The formal idea for the program came from the Ontario Archaeological Society’s “Passport to the Past” program. “Building on their idea and our early successes at Pauline Lake and Bearskin Point,” confesses Peters, “I coerced and intimidated a few of my colleagues to host volunteer projects on their forests. In 1989, Mark Bruhy on the Nicolet and Chequamegon National Forest's in Wisconsin and Christy Caine on the Chippewa National Forest in Minnesota joined the fray. For the first time, we called the program ‘Passport in Time’ and issued the blue passport, now a collector’s item! In 1990, Mark Hill on the Ottawa National Forest in Michigan, Jack Wynn on the Chattahoochee-Oconee National Forest in Georgia, and Charmaine Thompson on the Uinta National Forest in Utah gave PIT its first national flavor.”

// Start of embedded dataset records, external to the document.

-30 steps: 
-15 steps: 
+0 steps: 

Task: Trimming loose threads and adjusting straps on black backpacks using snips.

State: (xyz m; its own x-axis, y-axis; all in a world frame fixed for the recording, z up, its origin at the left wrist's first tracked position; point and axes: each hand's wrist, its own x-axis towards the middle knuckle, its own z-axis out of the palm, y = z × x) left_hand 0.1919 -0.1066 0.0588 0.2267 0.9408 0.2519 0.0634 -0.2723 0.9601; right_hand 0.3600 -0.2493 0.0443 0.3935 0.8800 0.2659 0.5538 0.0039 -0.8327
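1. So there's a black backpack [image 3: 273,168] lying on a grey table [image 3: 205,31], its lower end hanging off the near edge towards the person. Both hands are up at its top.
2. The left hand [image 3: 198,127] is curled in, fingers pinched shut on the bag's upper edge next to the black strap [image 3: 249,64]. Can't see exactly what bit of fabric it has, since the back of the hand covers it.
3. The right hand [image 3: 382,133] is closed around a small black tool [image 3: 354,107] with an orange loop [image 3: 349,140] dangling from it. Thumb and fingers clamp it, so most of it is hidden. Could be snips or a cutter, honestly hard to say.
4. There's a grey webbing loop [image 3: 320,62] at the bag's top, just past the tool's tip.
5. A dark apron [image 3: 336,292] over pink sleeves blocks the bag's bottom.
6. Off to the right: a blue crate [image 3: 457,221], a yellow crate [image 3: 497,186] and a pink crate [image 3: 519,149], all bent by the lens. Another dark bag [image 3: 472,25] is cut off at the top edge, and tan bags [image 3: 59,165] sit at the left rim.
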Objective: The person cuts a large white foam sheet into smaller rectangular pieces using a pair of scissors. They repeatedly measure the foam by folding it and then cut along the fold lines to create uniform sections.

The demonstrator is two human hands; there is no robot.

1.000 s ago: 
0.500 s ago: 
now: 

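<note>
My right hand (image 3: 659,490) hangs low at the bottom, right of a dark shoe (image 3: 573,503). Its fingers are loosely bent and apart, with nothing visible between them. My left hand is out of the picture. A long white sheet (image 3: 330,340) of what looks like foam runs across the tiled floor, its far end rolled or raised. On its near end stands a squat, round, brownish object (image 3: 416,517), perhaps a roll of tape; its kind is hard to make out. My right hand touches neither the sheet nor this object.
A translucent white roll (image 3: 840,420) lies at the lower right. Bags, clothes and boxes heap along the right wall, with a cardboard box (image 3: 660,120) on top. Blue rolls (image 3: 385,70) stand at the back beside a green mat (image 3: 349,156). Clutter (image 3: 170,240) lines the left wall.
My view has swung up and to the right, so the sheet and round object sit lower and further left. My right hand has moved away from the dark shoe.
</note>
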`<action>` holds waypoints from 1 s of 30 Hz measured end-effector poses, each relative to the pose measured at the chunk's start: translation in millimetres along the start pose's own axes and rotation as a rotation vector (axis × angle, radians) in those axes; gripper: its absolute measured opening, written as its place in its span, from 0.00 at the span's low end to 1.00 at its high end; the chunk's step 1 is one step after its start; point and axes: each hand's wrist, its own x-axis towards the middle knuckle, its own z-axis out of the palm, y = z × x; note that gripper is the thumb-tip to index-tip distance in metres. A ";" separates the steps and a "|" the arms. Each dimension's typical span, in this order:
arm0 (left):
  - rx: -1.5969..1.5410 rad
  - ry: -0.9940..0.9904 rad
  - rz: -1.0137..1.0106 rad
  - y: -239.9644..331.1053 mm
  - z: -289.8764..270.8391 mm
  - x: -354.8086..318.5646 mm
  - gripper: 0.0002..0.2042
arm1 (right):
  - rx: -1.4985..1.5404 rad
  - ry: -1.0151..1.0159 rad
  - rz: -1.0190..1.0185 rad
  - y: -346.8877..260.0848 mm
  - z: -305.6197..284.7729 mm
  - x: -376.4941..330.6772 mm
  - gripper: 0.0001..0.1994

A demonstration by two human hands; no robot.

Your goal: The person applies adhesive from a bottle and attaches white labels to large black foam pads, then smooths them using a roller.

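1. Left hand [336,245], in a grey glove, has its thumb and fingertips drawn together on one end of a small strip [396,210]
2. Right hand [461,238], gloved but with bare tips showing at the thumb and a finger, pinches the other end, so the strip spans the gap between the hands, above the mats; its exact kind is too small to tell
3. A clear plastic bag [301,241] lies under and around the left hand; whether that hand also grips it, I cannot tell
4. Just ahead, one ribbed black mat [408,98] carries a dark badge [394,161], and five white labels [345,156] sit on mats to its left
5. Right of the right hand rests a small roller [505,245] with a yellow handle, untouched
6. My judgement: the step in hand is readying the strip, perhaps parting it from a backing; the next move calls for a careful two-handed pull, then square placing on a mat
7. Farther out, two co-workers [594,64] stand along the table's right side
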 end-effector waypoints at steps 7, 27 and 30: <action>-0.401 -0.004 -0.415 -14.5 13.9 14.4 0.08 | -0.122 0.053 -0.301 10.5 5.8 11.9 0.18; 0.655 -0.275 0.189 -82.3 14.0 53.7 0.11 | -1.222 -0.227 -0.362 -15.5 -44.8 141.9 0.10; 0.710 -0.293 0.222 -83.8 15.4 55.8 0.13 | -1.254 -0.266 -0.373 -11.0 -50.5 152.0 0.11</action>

After that successful year, Mike Beckes, then archaeologist for the eastern region of the Forest Service, convinced Forest Service leaders in Washington, D.C., that PIT played a valuable role for heritage and the agency. It officially became a national program in 1991. From its humble beginnings in the Great Lakes states, it has now grown to include 117 national forests in 36 states. Gordon Peters retired from his position as an archaeologist on the Superior National Forest in Minnesota in 1998.